As shown in Fig. 3, the tax rate increases of recent years have not kept pace with the rate of increase in the median income of the region. Since the bottom in fiscal 2014, the median income has grown almost 17 percent through 2017, the most recent data available. Since the economy has remained strong locally, it’s a safe assumption that the median income has at least held steady since 2017 and is very likely even higher. Therefore, it is unlikely that the tax rate increase is outpacing the increases in median income.

Despite the new tax rate being set at 72.07 cents, it’s not the same value as 2008 dollars. As Fig. 4 shows, the 67.8-cent tax rate would be equivalent to 83 cents in today’s dollars, so Wake County’s new tax rate is almost a full dime lower than it was, in terms of value, in 2008. In fact, while the median income is still 6 percent lower in inflation-adjusted dollars than 2008, the tax rate is 13 percent lower.

What all this means is that while taxpayers may be looking at bills which are higher, dollar-for-dollar, than a decade ago, they are receiving more for those dollars than they used to receive. That’s because new schools have been built and older schools have been renovated to enroll and educate more students. There are more greenways, parks, and libraries than a decade ago, and there’s a brand-new court house, jail, and county government building in downtown Raleigh.

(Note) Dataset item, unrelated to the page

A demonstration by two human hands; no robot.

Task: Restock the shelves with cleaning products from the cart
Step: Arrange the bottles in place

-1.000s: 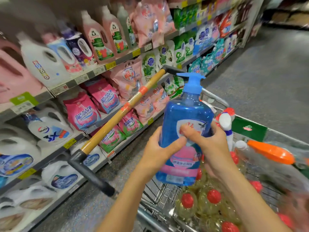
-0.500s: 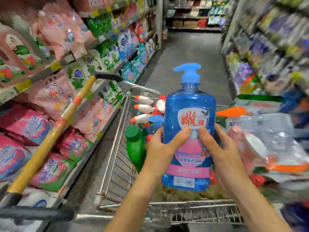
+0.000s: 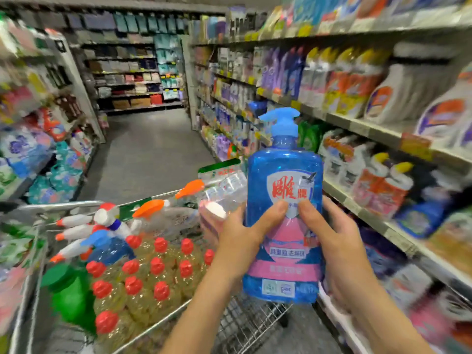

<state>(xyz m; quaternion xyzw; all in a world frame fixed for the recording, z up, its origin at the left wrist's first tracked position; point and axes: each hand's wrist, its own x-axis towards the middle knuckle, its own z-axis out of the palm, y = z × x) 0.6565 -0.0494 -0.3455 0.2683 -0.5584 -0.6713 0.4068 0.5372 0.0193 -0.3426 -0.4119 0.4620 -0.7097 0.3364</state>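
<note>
L: shelving (image 3: pixel 25 154), blurred pouches.
Cart (image 3: pixel 245 325): green bottle (image 3: pixel 69 300), white spray bottles (image 3: pixel 76 222) w/ orange tips, yellow bottles (image 3: pixel 143 284) w/ red caps, packed close.
Ctr-R: L hand (image 3: pixel 237 241) + R hand (image 3: pixel 339 251) wrapped round blue pump bottle (image 3: pixel 283 175); upright, above cart's R side, thumbs on front label.
R: shelves (image 3: pixel 357 125), detergent jugs, blurred.

Blue pump bottle (image 3: pixel 283 200), upright, pink label; gripped at both sides by left hand (image 3: pixel 238 242) and right hand (image 3: pixel 334 244), thumbs on its front. Wire cart (image 3: pixel 252 325) below: red-capped yellow bottles (image 3: pixel 143 284), spray bottles (image 3: pixel 84 226), green bottle (image 3: pixel 69 300). Stocked shelves (image 3: pixel 362 126) at right.
</note>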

All these improvements have enhanced the quality of life and the property values of this county, because tax dollars are an investment not a burden. Wake County government and WCPSS are very good stewards of the taxpayers’ dollars, and the elected and appointed leaders are executing a clear vision based on good government, local needs, and community desires.

True leadership means sometimes choosing the unpopular option for the good of the many. When the commissioners chose to increase taxes to pay for all county services as well as schools, they were showing leadership despite higher taxes being unpopular among many. Without state support at previous levels, it was necessary for local officials to take the lead. And yet, the revenue generated by these increases still isn’t enough to adequately meet all needs but is a big step in the right direction to finally recovering from a “lost decade” of growth.